> [Directions for this task]
Reproduce exactly the span of lines that opens with the line containing "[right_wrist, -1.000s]" and closes with the last line of the entries below.

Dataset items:
────────────────────────────────────────
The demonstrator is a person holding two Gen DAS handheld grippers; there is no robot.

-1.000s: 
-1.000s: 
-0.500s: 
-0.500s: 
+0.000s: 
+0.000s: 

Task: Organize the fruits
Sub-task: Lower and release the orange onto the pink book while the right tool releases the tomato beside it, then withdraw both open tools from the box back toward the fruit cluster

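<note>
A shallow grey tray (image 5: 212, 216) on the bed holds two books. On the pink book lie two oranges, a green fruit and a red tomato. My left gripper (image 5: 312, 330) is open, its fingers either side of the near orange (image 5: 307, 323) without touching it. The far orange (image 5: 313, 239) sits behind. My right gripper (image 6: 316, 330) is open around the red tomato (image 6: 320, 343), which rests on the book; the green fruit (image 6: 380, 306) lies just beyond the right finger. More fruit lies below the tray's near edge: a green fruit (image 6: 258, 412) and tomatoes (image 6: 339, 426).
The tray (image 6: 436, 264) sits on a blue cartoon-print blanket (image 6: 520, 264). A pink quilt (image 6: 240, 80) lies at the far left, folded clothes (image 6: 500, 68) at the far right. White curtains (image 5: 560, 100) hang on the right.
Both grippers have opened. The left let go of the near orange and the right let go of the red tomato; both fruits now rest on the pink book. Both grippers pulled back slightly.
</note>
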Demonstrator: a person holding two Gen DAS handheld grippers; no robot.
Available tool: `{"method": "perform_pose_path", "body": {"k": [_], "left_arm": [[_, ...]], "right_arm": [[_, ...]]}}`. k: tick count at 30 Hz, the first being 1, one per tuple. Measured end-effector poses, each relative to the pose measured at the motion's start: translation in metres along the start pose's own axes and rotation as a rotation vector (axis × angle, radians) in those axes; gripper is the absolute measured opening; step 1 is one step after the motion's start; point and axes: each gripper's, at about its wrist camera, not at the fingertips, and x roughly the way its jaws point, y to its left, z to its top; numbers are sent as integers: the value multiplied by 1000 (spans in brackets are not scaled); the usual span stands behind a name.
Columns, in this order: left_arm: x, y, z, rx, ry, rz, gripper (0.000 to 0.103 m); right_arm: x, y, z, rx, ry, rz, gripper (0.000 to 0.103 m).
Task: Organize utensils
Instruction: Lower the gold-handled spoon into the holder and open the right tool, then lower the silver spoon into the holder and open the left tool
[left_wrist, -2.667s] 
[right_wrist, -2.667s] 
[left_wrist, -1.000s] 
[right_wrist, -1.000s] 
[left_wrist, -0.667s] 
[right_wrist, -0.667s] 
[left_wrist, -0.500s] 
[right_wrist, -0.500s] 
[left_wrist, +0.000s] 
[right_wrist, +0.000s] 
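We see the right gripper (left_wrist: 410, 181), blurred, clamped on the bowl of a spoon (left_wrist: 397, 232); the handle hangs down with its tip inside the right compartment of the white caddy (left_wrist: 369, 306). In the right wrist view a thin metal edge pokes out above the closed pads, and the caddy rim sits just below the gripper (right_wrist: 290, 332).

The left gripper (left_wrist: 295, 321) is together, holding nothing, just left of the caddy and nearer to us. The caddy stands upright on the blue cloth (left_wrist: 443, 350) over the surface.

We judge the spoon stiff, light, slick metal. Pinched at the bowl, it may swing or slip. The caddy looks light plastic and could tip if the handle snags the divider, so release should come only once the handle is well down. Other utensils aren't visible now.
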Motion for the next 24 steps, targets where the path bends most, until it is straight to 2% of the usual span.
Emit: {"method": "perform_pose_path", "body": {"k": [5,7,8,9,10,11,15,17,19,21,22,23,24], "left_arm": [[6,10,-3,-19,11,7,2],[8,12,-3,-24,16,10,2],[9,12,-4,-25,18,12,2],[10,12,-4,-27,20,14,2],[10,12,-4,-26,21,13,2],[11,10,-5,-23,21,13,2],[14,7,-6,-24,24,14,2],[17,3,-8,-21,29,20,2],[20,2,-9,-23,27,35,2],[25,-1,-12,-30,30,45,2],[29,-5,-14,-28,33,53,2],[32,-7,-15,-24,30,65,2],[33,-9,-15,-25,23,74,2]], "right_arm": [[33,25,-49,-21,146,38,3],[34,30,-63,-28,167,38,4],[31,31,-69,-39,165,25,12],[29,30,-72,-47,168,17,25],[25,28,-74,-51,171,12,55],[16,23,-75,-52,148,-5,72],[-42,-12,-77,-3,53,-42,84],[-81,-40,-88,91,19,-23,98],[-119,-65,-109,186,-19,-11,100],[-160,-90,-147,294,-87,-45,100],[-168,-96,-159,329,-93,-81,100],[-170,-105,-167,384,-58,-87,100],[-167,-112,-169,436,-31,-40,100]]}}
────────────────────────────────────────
> [Output below]
[right_wrist, -1.000s] 
[left_wrist, -0.667s] 
[right_wrist, -0.667s] 
[left_wrist, -0.500s] 
[right_wrist, -0.500s] 
[left_wrist, +0.000s] 
[right_wrist, +0.000s] 
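We see the right gripper (left_wrist: 410, 181), blurred, clamped on the bowl of a spoon (left_wrist: 397, 232); the handle hangs down with its tip inside the right compartment of the white caddy (left_wrist: 369, 306). In the right wrist view a thin metal edge pokes out above the closed pads, and the caddy rim sits just below the gripper (right_wrist: 290, 332).

The left gripper (left_wrist: 295, 321) is together, holding nothing, just left of the caddy and nearer to us. The caddy stands upright on the blue cloth (left_wrist: 443, 350) over the surface.

We judge the spoon stiff, light, slick metal. Pinched at the bowl, it may swing or slip. The caddy looks light plastic and could tip if the handle snags the divider, so release should come only once the handle is well down. Other utensils aren't visible now.
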Motion for the next 24 steps, targets where the path bends most, until it is straight to 2% of the usual span.
Emit: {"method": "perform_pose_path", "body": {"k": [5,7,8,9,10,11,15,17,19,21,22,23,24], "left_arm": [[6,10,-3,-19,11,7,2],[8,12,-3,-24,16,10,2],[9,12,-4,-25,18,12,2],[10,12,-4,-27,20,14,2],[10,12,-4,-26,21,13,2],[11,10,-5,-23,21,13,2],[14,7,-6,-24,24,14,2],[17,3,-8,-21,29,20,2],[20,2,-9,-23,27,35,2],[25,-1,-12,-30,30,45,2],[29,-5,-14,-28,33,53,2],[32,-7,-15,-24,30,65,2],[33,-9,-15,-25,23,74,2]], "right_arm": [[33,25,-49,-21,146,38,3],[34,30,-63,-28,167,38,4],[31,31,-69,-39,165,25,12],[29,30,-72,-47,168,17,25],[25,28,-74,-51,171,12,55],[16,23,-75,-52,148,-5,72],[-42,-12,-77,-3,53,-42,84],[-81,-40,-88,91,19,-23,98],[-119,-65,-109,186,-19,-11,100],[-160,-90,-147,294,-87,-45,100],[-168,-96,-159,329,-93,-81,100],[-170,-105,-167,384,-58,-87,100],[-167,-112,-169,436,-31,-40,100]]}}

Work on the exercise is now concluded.